● **Task statement**: The whole listing below is to be copied exactly, with every picture left out.

----

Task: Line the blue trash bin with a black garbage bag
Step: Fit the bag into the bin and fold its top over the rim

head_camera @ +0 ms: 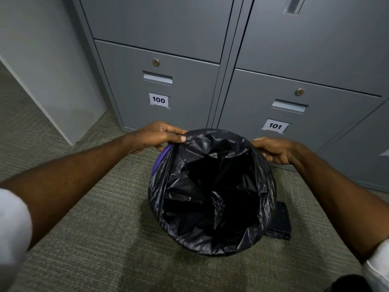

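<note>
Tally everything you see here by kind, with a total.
Hands: 2 (left hand, right hand)
Garbage bag: 1
Blue bin: 1
Numbered lockers: 2 (100, 101)
Folded bag stack: 1
Total: 7

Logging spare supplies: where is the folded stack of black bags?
Head view: the folded stack of black bags lies on the carpet, right of the bag-covered blue trash bin.

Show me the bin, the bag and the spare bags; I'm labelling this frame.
bin (163, 153): head view, blue rim sliver at left.
bag (185, 194): head view, inner left wall.
spare bags (281, 223): head view, folded stack's top.
</note>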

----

● **Solution to this exercise**:
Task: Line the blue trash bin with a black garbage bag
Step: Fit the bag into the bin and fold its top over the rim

head_camera @ +0 ms: 

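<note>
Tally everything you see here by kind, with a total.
Hands: 2 (left hand, right hand)
Garbage bag: 1
Blue bin: 1
Numbered lockers: 2 (100, 101)
Folded bag stack: 1
Total: 7

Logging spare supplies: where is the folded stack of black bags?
Head view: the folded stack of black bags lies on the carpet, right of the bag-covered blue trash bin.

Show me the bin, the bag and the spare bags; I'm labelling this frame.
bin (163, 153): head view, blue rim sliver at left.
bag (185, 194): head view, inner left wall.
spare bags (281, 223): head view, folded stack's top.
</note>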

Nothing remains open in this exercise.